Francesco è stato anche il “Papa dei gesti”. Molto spesso imprevisti e imprevedibili. Spiazzanti. Come quel 5 novembre 2024, quando il Papa era sulla strada di ritorno dalla Gregoriana, dove in mattinata aveva incontrato la comunità accademica, e a un tratto la nota Fiat 500L bianca, invece di proseguire dritto per Casa Santa Marta ha deviato verso una via del centro di Roma. Francesco ha voluto fare sosta a casa di Emma Bonino. Una visita del tutto a sorpresa. Al termine il Papa, una volta uscito dal portone dell’abitazione, è stato avvicinato da alcune persone incuriosite che gli hanno domandato in che condizioni avesse trovato Bonino. “Benissimo”, ha risposto il Pontefice, “lei è sempre cordiale”.
Quell’indimenticabile incontro, la leader storica dei Radicali, già ministra degli Esteri e Commissario europeo tra il 1994 e il 1999, per gli Aiuti umanitari, l’immortalò così su X: “Stamane, con enorme sorpresa e piena di emozione, Sua Santità mi ha fatto una graditissima visita”, si legge. “Di Papa Francesco emerge sempre l’aspetto umano straordinario. Già dai presenti che ha voluto donarmi, un meraviglioso mazzo di rose e dei cioccolatini. Sono rimasta molto colpita dalla forza e comprensione dimostratami già dal suo saluto ‘cerea’ tipico piemontese, per le nostre origini comuni.

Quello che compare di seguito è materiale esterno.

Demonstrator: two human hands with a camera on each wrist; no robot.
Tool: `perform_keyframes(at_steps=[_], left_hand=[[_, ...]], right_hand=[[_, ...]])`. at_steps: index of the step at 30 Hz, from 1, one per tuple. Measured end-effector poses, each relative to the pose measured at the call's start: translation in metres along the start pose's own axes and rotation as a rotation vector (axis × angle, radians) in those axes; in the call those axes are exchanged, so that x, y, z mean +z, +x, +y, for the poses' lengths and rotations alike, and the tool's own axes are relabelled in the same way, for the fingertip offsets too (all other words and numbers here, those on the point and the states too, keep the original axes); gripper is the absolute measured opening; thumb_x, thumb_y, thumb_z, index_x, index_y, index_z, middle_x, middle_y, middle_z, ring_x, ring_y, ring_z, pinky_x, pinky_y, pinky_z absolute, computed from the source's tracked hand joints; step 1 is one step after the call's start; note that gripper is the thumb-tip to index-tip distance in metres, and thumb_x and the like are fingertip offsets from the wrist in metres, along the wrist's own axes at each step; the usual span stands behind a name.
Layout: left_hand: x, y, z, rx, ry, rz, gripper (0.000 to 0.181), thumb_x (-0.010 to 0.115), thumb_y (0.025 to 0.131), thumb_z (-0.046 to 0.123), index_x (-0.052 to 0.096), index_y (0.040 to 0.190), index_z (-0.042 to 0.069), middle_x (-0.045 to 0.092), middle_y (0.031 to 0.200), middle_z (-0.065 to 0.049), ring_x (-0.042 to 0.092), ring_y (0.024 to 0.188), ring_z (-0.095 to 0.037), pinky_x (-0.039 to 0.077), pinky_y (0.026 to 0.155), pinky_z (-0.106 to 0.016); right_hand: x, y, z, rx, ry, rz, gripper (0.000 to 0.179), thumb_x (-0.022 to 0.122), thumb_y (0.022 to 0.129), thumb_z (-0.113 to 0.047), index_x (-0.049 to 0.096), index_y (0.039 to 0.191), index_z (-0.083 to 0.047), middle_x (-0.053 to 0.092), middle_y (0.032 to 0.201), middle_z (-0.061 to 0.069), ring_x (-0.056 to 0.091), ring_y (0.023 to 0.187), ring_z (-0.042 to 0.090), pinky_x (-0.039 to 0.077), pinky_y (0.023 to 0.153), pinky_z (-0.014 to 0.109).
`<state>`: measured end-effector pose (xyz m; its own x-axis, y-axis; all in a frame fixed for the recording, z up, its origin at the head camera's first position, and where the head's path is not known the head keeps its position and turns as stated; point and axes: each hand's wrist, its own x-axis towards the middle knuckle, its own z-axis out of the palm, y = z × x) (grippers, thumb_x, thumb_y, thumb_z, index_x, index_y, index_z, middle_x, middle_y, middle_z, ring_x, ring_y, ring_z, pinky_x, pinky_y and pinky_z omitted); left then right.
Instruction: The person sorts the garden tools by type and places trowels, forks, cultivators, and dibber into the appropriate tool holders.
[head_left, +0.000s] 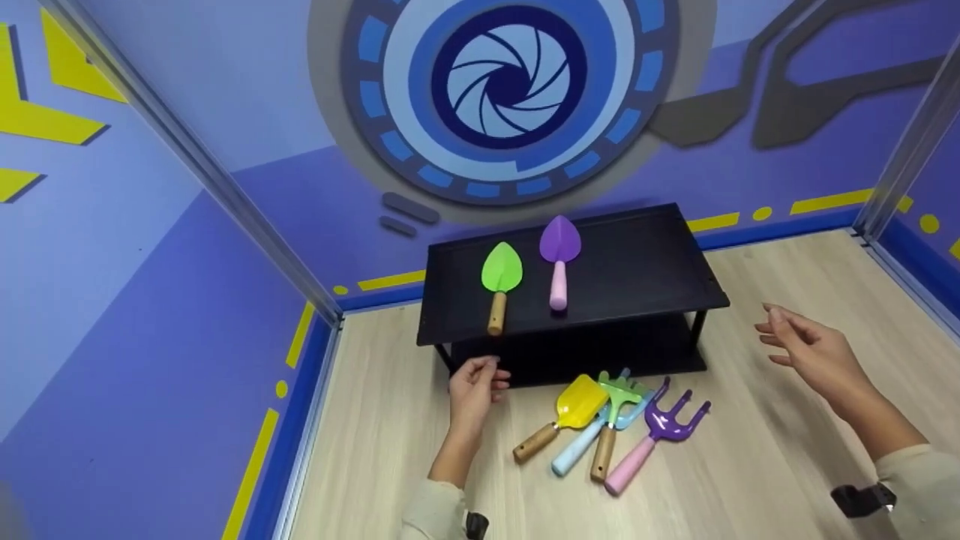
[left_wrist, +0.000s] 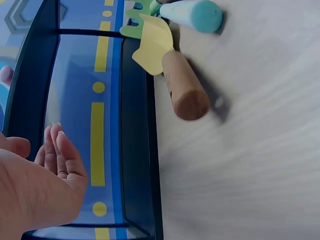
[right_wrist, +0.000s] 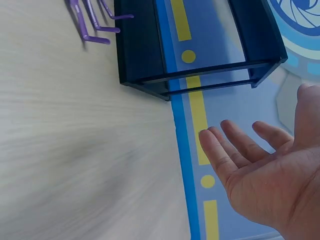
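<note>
My left hand (head_left: 472, 390) hovers by the front left corner of a black two-level rack (head_left: 630, 262), its fingers loosely bent and holding nothing. Off the rack's right end is my right hand (head_left: 814, 349), fingers relaxed and also holding nothing. On the top shelf lie a green trowel (head_left: 502, 266) with a wooden handle and a purple trowel (head_left: 560, 241) with a pink handle. In front, on the floor, a yellow shovel (head_left: 579, 403), a green rake (head_left: 621, 394), a light blue tool (head_left: 576, 451) and a purple fork (head_left: 669, 426) lie together. The rake partly covers the blue tool's head.
The rack's lower shelf (head_left: 585, 352) sits beneath the top one. Behind stands a blue patterned wall (head_left: 300, 210), with side panels left and right. Pale wood-look board (head_left: 765, 450) forms the surface below.
</note>
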<state>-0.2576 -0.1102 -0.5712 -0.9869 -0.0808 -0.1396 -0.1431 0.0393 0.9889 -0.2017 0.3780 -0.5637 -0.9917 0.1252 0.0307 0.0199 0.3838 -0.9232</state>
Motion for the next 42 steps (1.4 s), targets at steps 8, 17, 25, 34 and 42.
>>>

E avermi detto di essere ‘un esempio di libertà e resistenza’ mi ha riempito di gioia”. Una gioia che adesso s’intreccia Indissolubilmente con il dolore per la scomparsa del pontefice: “Ho accolto con profonda commozione la notizia della morte di Papa Francesco e con un enorme senso di vuoto. La tristezza è mitigata dal fatto che Papa Francesco, anche se duramente provato dalla malattia, fino all’ultimo ha voluto e saputo esercitare in pienezza la sua funzione, senza risparmiarsi, e con gioia. Rimarrà per me e per tanti come me la sua instancabile azione di difesa della vita e dei diritti dei tanti dimenticati o ignorati o discriminati dagli uomini, come i detenuti e i migranti. Su questo in particolare, oltre che sui temi francescani dell’ambiente, anche per noi politici laici la sua predicazione è stata un imprescindibile punto di riferimento e di incontro. Porterò per sempre nel cuore con profonda riconoscenza l’emozione del nostro ultimo incontro, quando sorprendendomi venne a visitarmi in un momento particolarmente faticoso della mia malattia, infondendomi coraggio e speranza”.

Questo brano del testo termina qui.